Problem statement> Wherever the word "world" occurs in the listing, copy the whole line.

____ Provided data

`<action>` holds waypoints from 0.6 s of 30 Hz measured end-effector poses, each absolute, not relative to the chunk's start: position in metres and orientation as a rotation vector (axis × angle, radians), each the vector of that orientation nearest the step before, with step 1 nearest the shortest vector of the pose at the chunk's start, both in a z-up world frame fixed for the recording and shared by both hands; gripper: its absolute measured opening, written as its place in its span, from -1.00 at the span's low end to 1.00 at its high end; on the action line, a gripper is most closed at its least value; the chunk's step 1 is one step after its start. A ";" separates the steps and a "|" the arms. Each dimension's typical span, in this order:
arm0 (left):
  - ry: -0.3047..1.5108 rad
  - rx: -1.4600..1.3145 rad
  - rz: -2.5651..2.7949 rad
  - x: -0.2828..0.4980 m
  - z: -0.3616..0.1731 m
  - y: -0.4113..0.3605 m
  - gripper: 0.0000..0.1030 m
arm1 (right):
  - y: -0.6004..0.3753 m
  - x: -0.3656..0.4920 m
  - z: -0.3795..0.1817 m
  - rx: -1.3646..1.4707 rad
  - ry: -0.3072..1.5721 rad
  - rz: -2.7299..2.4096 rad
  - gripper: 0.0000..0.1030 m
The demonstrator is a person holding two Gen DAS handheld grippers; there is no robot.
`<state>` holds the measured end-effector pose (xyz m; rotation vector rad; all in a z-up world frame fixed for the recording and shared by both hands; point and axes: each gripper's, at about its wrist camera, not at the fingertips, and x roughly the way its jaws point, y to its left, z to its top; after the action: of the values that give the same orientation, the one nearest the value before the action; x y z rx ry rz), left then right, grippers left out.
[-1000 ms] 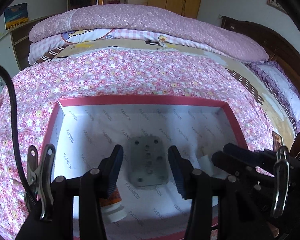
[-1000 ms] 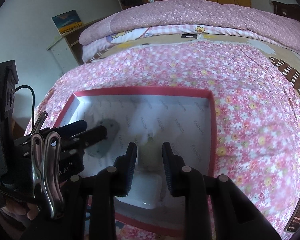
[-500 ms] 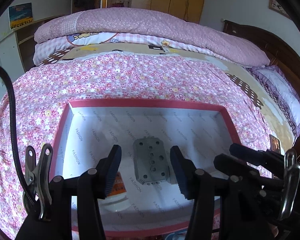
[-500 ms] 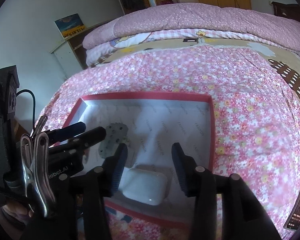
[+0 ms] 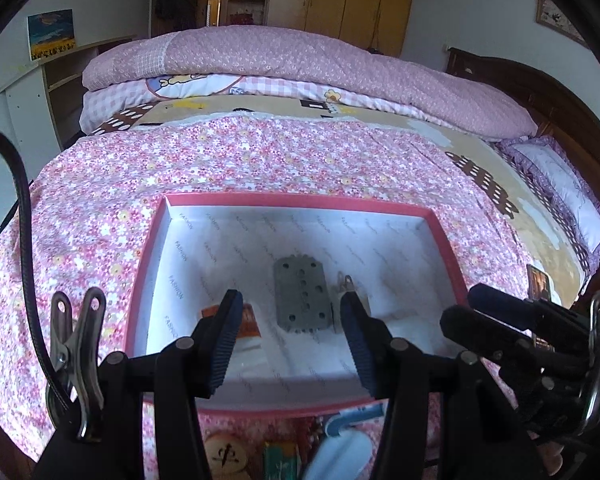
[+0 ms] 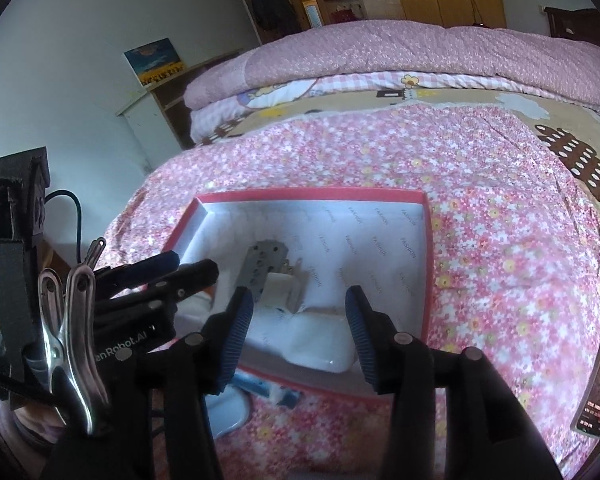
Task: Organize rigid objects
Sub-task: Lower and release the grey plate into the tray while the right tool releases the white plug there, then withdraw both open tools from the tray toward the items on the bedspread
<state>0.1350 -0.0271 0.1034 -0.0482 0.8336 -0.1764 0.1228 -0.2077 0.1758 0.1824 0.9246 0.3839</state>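
A red-rimmed box (image 5: 300, 200) with a white lining lies on the flowered bedspread. In it lie a grey metal plate with holes (image 5: 302, 301), a small metal piece (image 5: 346, 286), an orange-and-white tube (image 5: 246, 326) and a white rounded case (image 6: 320, 344). My left gripper (image 5: 290, 338) is open and empty above the box's near side. My right gripper (image 6: 300, 328) is open and empty above the white case. The box shows in the right wrist view too (image 6: 429, 240), with the plate (image 6: 262, 266).
Loose items lie on the bedspread in front of the box: a round wooden disc (image 5: 225, 454), a green item (image 5: 280, 458) and a white-and-blue object (image 5: 342, 446) (image 6: 226, 410). A phone (image 6: 598, 364) lies at the right. Folded quilts (image 5: 300, 60) are piled behind.
Both grippers have pulled back and up from the box. The right gripper opened wider, off the white case, which now lies in the box. The left gripper's jaws also widened.
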 end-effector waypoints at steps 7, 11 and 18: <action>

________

Written answer>
`<action>` holds waypoints from 0.6 s of 30 Hz measured end-effector poses, each absolute, not relative to the chunk's start: position in metres and orientation as a rotation vector (axis × angle, radians), each the vector of that orientation nearest the step before, with step 1 nearest the shortest vector of the pose at the chunk's start, both in a z-up world frame fixed for the recording and shared by both hands; gripper: its absolute measured opening, written as its place in its span, from -1.00 at the span's low end to 1.00 at its high end; on the action line, a gripper is most closed at its least value; the chunk's step 1 is one step after its start. A ";" separates the steps and a "|" the arms. Each dimension's typical span, in this order:
`<state>` holds the measured end-effector pose (xyz m; rotation vector rad; all in a z-up world frame fixed for the recording and shared by both hands; point and axes: each gripper's, at about its wrist camera, not at the fingertips, and x roughly the way its jaws point, y to its left, z to its top; after the action: of the values that give the same orientation, the one nearest the value before the action; x y z rx ry rz), left then right, grippers left out.

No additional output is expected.